Try it
Copy all lines of the listing that include the string "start".

(Material provided begins)

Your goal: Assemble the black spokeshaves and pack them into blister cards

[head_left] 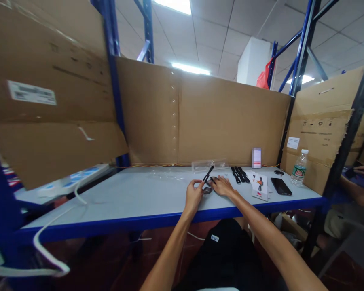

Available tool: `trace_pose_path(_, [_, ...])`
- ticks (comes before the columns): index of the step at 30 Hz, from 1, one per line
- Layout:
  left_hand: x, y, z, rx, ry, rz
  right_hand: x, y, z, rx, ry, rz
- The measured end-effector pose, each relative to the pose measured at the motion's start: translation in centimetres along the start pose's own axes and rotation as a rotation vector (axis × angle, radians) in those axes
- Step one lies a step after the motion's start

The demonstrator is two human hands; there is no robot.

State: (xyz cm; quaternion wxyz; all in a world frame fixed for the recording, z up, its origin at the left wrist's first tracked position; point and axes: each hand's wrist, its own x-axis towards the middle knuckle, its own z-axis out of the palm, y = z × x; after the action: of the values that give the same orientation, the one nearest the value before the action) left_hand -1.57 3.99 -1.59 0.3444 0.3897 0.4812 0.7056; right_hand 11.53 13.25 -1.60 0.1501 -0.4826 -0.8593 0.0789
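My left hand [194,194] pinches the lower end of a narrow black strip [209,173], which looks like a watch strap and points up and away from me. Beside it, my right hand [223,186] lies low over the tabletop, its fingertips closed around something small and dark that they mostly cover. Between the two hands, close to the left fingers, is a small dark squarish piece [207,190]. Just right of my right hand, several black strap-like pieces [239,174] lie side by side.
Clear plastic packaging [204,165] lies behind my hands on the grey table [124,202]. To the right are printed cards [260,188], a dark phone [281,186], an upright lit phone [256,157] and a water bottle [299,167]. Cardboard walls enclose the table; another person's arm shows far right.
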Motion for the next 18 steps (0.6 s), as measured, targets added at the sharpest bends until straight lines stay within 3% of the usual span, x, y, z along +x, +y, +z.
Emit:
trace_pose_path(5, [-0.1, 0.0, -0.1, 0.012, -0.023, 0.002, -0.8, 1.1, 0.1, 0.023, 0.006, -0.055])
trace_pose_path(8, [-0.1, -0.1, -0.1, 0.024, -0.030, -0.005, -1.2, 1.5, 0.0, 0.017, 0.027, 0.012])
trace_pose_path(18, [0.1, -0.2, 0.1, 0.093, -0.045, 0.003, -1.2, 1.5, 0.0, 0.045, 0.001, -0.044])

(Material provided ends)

Finished task
- The measured end-effector pose, each relative to the pose measured at the motion's start: translation in centimetres along the start pose's own axes and rotation as a rotation vector (axis × angle, radians) in those axes
- Step one lies a step after the motion's start

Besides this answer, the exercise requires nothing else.